Photolysis of Trichloronitromethane (Chloropicrin) under Atmospheric Conditions

Abstract

Abstract An experimental investigation on the photolysis of the pesticide chloropicrin, (trichloronitromethane, CCl3NO2), under atmospheric conditions was carried out at the outdoor European Photoreactor, (EUPHORE), in Valencia, Spain. The photodissociation rate coefficient, J obs(CCl3NO2), was determined directly under sunlight conditions during spring and summer months. Values in the range J obs(CCl3NO2) = (3.9–5.1)×10−5 s−1 were obtained, corresponding to photolysis lifetimes of 7.1–5.4 hours. Absorption cross-sections for chloropicrin were determined over the wavelength range 260–370 nm, and together with the measured solar flux intensity, were used to calculate the maximum photolysis rate for chloropicrin, J max. Comparison of the observed photolysis rate with the calculated maximum photolysis rate showed that the effective quantum yield of photodissociation, Φ = J obs(CCl3NO2)/J max, was 0.94±0.08. Photolysis of chloropicrin in air or nitrogen gave phosgene as the major carbon-containing product with a yield close to unity based on the loss of chloropicrin.
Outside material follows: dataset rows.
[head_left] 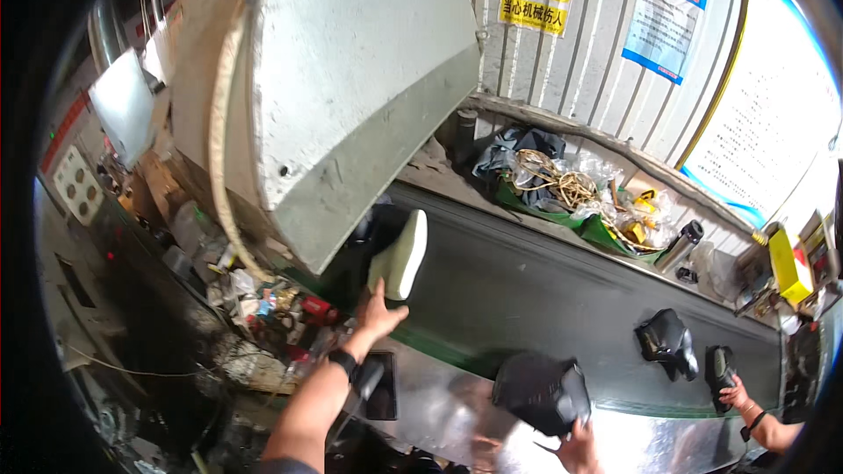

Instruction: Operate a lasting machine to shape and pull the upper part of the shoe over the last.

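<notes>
My left grip (pixel 379 316) is touching the lower end of one pale shoe (pixel 399 259), thumb spreading outward; I cannot tell whether it is closing round it. My right grip (pixel 580 449) is holding one black shoe (pixel 536 391) by its shiny end; both are blurring, and my grip is nearing the lower edge. The pale shoe is tilting above one conveyor belt (pixel 527 281), beside one grey hood (pixel 386 140) that is partly hiding a dark thing (pixel 379 225). Rightward, a second black shoe (pixel 667 344) is lying on the belt, and one co-worker's hand (pixel 733 393) is gripping a third black shoe (pixel 722 373). Beyond, one steel flask (pixel 679 247) is leaning near tangled scraps (pixel 562 180), too jumbled for counting.
</notes>
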Demonstrator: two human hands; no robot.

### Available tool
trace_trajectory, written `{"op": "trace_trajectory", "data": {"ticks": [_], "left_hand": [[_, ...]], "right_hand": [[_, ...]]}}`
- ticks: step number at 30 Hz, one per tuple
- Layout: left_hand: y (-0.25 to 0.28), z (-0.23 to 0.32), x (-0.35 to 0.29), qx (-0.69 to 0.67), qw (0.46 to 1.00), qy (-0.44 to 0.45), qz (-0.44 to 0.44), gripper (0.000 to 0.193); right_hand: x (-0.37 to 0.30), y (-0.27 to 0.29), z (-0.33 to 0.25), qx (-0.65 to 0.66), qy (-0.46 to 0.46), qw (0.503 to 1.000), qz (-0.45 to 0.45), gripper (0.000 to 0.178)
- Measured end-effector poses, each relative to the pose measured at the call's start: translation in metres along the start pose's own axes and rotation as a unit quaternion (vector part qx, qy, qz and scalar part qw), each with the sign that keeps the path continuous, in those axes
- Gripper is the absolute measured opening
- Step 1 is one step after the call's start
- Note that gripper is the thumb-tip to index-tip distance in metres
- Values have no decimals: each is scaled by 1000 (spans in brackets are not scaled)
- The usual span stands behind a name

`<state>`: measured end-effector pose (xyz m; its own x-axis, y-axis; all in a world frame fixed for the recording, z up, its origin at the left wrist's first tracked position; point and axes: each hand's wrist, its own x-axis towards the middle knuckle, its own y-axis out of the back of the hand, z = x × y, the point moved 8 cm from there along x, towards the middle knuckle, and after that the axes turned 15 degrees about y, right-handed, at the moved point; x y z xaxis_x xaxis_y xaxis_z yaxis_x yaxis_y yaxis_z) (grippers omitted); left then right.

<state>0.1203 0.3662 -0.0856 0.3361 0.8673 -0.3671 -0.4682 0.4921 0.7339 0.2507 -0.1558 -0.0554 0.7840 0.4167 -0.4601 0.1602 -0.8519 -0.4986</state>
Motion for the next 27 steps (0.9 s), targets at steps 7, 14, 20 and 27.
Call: {"op": "trace_trajectory", "data": {"ticks": [7,14,20,27], "left_hand": [[-45,5,65,82,988,95,94,129],[-1,72,-100,182,937,-262,144,82],[-42,77,-316,225,777,-581,88,50],[-140,38,-455,204,662,-720,53,27]], "right_hand": [[-81,44,17,40,-3,994,100,45],[-124,95,37,165,51,979,112,53],[-101,107,31,216,58,964,141,48],[-87,98,-9,11,164,980,109,38]]}}
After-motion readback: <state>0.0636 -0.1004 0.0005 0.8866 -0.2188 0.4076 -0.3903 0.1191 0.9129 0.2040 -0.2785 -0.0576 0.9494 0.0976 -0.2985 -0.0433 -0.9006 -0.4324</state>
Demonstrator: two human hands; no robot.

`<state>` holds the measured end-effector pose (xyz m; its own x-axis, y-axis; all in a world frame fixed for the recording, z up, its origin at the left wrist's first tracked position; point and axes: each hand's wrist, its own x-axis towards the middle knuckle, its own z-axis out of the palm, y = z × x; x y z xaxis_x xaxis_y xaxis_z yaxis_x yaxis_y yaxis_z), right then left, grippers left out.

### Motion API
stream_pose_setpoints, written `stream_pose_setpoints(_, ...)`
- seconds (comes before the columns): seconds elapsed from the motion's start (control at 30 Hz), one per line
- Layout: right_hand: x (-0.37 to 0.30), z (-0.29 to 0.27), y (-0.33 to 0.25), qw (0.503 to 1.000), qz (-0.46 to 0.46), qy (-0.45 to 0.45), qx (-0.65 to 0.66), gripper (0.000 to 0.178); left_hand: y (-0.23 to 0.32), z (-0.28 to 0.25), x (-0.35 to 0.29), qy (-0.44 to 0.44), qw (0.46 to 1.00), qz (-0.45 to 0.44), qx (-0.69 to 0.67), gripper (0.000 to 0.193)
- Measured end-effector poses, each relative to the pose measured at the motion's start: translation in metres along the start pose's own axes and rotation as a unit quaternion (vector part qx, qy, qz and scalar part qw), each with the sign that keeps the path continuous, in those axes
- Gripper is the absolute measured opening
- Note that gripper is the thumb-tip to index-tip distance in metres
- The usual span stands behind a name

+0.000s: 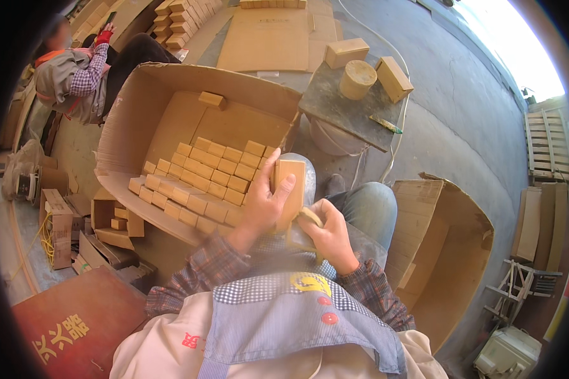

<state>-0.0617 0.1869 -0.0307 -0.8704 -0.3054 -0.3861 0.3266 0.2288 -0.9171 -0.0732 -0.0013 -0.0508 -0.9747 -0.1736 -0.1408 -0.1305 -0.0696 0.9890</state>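
Note:
My left hand (265, 201) is closed around a light wooden block (290, 183), held upright over my lap with the thumb across its face. By the block's lower right edge, my right hand (330, 235) pinches a folded tan pad (311, 216); whether it is sandpaper or cloth I cannot tell. To the left of the held block lies a large open cardboard box (121, 137). Rows of small wooden blocks (198, 167) fill its near part, and a single block (212, 100) rests apart toward its far side.
A low stand (325, 95) ahead right bears a round tub (358, 79), two wooden blocks and a marker-like stick (385, 124). Another open cardboard box (452, 237) stands at my right. A red case (76, 316) is at lower left. A co-worker (76, 79) sits far left.

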Motion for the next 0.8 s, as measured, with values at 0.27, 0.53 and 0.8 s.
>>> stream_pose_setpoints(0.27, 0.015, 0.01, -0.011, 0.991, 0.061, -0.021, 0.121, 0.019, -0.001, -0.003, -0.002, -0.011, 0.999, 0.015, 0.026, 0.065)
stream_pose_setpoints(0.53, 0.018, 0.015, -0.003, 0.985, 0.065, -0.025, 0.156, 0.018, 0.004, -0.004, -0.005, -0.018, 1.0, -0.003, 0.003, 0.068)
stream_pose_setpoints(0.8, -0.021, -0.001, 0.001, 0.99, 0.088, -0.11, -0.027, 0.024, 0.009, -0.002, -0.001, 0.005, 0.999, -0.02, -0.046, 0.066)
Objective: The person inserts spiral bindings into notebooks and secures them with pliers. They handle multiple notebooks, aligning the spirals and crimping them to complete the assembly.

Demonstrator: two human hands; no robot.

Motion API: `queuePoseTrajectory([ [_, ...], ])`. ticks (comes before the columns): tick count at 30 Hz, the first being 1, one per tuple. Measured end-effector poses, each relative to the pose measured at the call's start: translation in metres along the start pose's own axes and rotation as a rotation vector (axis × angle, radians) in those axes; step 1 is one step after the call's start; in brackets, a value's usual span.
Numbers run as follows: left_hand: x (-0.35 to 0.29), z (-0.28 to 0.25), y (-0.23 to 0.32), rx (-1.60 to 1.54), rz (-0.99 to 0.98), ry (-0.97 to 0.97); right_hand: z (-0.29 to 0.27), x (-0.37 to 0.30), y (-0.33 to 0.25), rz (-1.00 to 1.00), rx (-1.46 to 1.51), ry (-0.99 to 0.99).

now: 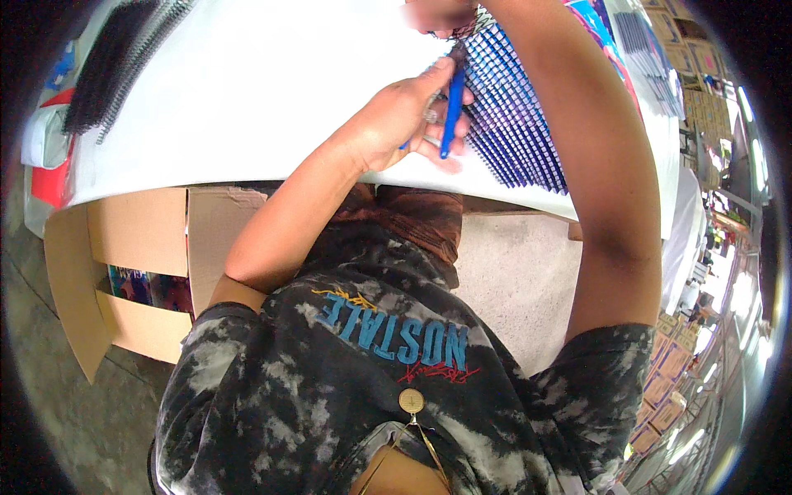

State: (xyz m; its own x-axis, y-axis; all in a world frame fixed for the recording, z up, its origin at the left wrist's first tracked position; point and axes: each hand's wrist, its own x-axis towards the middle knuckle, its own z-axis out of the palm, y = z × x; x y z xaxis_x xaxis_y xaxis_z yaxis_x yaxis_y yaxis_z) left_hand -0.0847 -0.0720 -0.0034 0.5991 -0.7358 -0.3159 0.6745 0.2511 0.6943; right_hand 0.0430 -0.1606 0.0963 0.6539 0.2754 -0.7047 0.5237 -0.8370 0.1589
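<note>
1. Your left hand (412, 111) is wrapped around a blue-handled tool (451, 120), near the top centre of the frame; its thumb lies along the tool and its fingers curl behind it.
2. The tool's dark head points up to the left edge of a blue-and-white gridded pile (513, 107), just right of that hand and beneath your right forearm.
3. Your right hand (441, 15) is at the top edge of the frame, by the pile's upper end and just above the tool's head. It is blurred and partly cut off, so you cannot tell whether its bent fingers pinch anything.
4. At left, below the bench, an open cardboard box (136, 231) holds colourful printed items (148, 287).
5. The white bench (247, 115) carries black coils (124, 66) at upper left and red-and-clear packaging (51, 153) near its left end.
6. Grey floor (99, 421) shows at lower left; stacked cartons (664, 379) stand along the right.
</note>
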Motion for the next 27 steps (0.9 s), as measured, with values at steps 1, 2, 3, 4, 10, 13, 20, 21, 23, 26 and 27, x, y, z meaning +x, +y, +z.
queuePoseTrajectory([
  [1,-0.002,-0.002,-0.001,0.021,-0.005,0.010,0.001,0.000,0.001,-0.006,0.001,0.007],
  [2,-0.004,-0.004,-0.002,0.042,-0.010,0.020,0.002,-0.001,0.002,-0.010,0.002,0.013],
  [3,-0.006,-0.004,-0.004,0.041,-0.029,0.030,0.002,-0.003,0.003,-0.015,0.005,0.021],
  [4,-0.009,-0.001,-0.003,0.066,-0.014,0.018,0.003,-0.004,0.004,-0.017,0.005,0.029],
  [10,-0.004,0.007,0.007,0.064,0.032,-0.019,0.001,-0.008,0.008,-0.064,-0.001,0.095],
  [13,-0.004,0.006,0.009,0.100,-0.005,-0.013,0.002,-0.014,0.009,-0.072,0.002,0.124],
  [20,0.002,0.005,0.003,0.117,0.047,-0.030,0.007,-0.022,0.012,-0.091,0.008,0.164],
  [21,0.001,0.003,0.001,0.124,0.045,-0.025,0.009,-0.023,0.012,-0.088,0.008,0.160],
  [23,-0.001,0.000,-0.002,0.139,0.047,-0.020,0.008,-0.024,0.013,-0.096,0.013,0.183],
  [26,-0.010,0.006,0.002,0.124,0.041,-0.028,0.011,-0.024,0.016,-0.108,0.022,0.207],
  [27,-0.012,0.011,0.007,0.090,0.030,-0.041,0.012,-0.025,0.016,-0.111,0.025,0.214],
])
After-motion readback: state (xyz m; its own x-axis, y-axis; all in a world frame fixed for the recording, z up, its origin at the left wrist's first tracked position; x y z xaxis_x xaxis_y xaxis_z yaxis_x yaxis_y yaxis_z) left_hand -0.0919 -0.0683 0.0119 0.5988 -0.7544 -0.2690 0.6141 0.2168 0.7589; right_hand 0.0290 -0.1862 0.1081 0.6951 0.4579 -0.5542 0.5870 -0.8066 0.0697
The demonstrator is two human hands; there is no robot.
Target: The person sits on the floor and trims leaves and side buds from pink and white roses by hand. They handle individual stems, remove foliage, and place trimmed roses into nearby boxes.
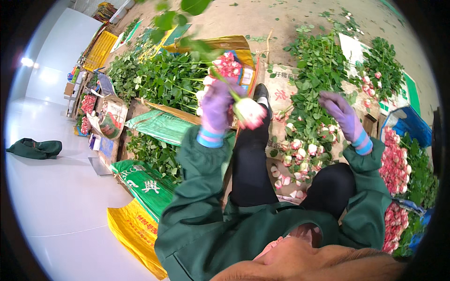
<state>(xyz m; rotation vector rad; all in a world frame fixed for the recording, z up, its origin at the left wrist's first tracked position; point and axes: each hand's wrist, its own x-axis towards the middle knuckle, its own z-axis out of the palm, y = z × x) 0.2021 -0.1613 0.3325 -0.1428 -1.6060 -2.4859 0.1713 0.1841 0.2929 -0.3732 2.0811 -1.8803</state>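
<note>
My left hand (217, 100), in a purple glove with blue cuff bands, is shut on the stem of a single rose (249, 111). Its white bloom, tinged pink at the rim, hangs to the right of the fingers, and the leafy end of its stem (197, 7) reaches blurred towards the top. My right hand (335, 112), gloved alike, hovers over the right edge of a loose pile of roses (318, 70). Its fingers are loosely bent, and I see nothing in them. Pale blooms (301, 154) from that pile lie towards my knees.
A bunch of roses (226, 66) lies on yellow woven sacking (242, 44) at left. Green sacking (158, 126) wraps more stems below it. Packed rose bundles (393, 168) stand by my right elbow. Fallen petals (283, 181) lie between my legs. Another rose heap (381, 66) lies farther right.
</note>
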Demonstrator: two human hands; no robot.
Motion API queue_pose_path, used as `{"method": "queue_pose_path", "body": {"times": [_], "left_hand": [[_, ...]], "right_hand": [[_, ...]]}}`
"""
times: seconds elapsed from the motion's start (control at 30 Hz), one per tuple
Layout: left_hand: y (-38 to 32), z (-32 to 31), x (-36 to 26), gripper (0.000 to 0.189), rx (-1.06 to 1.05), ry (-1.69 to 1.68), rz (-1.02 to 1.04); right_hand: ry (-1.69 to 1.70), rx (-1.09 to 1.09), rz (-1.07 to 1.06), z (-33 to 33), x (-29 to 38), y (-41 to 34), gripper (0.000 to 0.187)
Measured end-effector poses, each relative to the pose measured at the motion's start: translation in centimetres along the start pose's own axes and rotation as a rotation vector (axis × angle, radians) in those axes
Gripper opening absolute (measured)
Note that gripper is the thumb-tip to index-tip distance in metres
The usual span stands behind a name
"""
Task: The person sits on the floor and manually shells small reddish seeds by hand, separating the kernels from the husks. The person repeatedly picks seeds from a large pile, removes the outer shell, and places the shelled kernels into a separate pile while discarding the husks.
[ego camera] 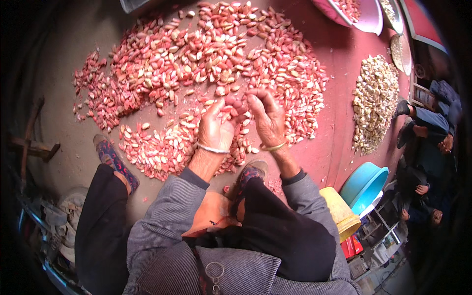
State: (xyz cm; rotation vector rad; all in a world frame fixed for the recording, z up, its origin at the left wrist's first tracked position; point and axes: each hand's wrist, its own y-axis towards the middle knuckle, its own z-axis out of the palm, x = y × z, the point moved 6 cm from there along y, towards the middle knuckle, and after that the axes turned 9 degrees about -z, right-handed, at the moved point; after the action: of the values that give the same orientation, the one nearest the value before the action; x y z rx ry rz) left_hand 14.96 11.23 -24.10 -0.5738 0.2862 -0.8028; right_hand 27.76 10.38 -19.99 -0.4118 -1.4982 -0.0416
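Observation:
A broad, uneven spread of reddish-pink and cream clove-like pieces, seemingly garlic cloves, covers the floor before me. Over its near middle, my left hand is cupped palm up, a silver bangle at the wrist, with several reddish pieces in its fingers. Close to its right, my right hand has thumb and forefinger curled towards the left fingertips and wears a yellowish bangle; whether it pinches a piece I cannot tell. A dark reddish lump lies between the two sets of fingertips.
To the right lie a pile of pale cloves, a blue basin and a yellow bucket. A pink basin with red pieces stands at the upper right. Seated people are at the far right. My feet flank the near cloves.

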Motion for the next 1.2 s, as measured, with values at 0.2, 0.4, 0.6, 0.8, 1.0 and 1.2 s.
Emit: {"method": "queue_pose_path", "body": {"times": [0.2,0.4,0.6,0.8,1.0,1.2], "left_hand": [[-3.9,4.0,0.6,0.017,-0.364,1.252,0.619],[-6.2,8.3,2.6,0.019,-0.104,1.663,0.889],[-8.7,15.5,0.0,0.028,-0.040,1.649,1.125],[-9.8,17.4,-5.9,0.020,-0.200,1.417,0.999],[-11.7,13.4,-21.3,0.017,-0.221,0.997,0.974],[-17.4,14.6,-30.0,0.014,-0.282,0.874,0.876]], "right_hand": [[1.195,-0.109,0.490,3.9,-7.5,-4.7,0.040],[0.980,-0.189,0.331,3.1,-9.9,-6.5,0.035],[1.467,0.053,0.312,-6.5,5.3,7.9,0.026],[0.703,-0.366,0.132,-15.5,15.4,16.4,0.056],[0.629,0.211,0.202,-13.2,9.8,3.2,0.040],[0.558,0.024,0.192,-16.4,8.6,-7.8,0.039]]}}
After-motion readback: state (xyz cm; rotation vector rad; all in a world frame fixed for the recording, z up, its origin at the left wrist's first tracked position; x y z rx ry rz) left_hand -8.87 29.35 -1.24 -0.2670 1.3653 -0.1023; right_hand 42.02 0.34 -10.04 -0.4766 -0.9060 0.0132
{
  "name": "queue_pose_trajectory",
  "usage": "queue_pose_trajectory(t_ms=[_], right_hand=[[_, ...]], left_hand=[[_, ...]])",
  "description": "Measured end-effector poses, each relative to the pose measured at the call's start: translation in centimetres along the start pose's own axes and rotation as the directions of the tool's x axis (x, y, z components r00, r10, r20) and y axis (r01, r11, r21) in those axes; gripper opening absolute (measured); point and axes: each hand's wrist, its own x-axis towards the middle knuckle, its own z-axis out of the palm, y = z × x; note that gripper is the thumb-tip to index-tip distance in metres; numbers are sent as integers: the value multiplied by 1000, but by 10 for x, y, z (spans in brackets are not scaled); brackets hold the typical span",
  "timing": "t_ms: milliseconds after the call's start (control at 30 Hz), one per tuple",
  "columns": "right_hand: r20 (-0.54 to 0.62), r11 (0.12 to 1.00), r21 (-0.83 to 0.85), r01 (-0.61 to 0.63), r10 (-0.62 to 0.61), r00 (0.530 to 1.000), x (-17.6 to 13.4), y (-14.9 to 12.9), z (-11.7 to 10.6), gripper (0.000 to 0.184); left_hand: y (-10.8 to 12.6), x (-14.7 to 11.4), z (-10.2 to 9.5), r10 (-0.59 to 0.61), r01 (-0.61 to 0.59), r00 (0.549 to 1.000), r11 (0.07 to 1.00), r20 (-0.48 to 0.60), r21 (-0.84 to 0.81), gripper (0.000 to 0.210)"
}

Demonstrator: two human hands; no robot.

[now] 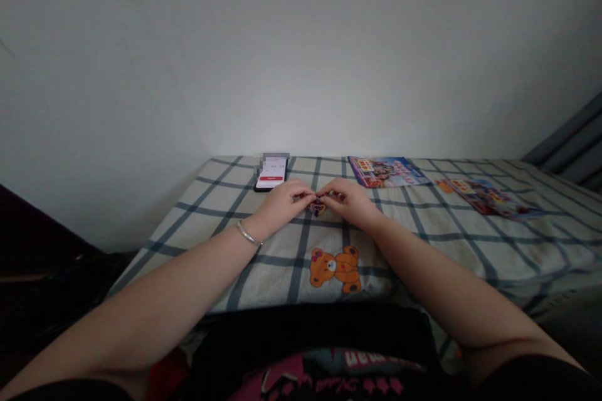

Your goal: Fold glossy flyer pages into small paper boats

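Note:
Just above the checked cloth, both hands meet at a small dark and reddish printed piece (317, 207), too small to name for certain. The fingertips of my left hand (289, 196), the one with a silver bangle (249, 234) on its wrist, pinch its upper left side. From the other side, my right hand (352, 202) pinches it near the top, so the two thumbs and forefingers almost touch. The piece's upper edge is hidden behind the fingers, while its lower part points down toward me.
A phone with a lit screen (271, 178) lies beyond my left hand. Two colourful printed sheets or packets, one behind my right hand (388, 171) and one farther right (493, 198), lie on the checked cloth (277, 269). A white wall (301, 62) rises behind.

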Motion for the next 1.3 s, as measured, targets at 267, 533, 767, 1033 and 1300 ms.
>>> queue_pose_trajectory(t_ms=[267, 533, 767, 1033, 1300], right_hand=[[-54, 987, -91, -132, 127, 990, -2, 4, 0, 6], [19, 967, -161, -198, 203, 979, -2, 6, -3, 15], [38, 944, -203, -259, 272, 962, -1, 7, -4, 22], [60, 938, -212, -275, 293, 954, -1, 8, -5, 24], [109, 960, -277, 37, -6, 994, -2, 1, -4, 29]], left_hand=[[-6, 0, 4, -66, 67, 997, 997, -37, 27, 13], [-9, 1, 4, -103, 101, 994, 992, 24, 78, 21], [-10, 1, 3, -131, 127, 991, 987, 29, 103, 25], [-10, -1, 2, -82, 75, 995, 991, 56, 111, 24], [-7, 0, 5, -6, 2, 997, 999, 73, 50, 21]])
The product yield data were shown to be consistent with a mechanism in which the photolysis channel produces a CCl3 radical and NO2. Kinetic studies on the reactions of hydroxyl radicals and ozone with chloropicrin suggest that, as expected, loss of CCl3NO2 by reaction with these species will be negligible under atmospheric conditions compared to photolysis. Photolysis of chloropicrin in air in the presence of isopropanol gave significant yields of ozone and is consistent with the generation of Cl atoms and NOx following the photodissociation of CCl3NO2. The atmospheric implications of the use of chloropicrin as a pesticide are discussed.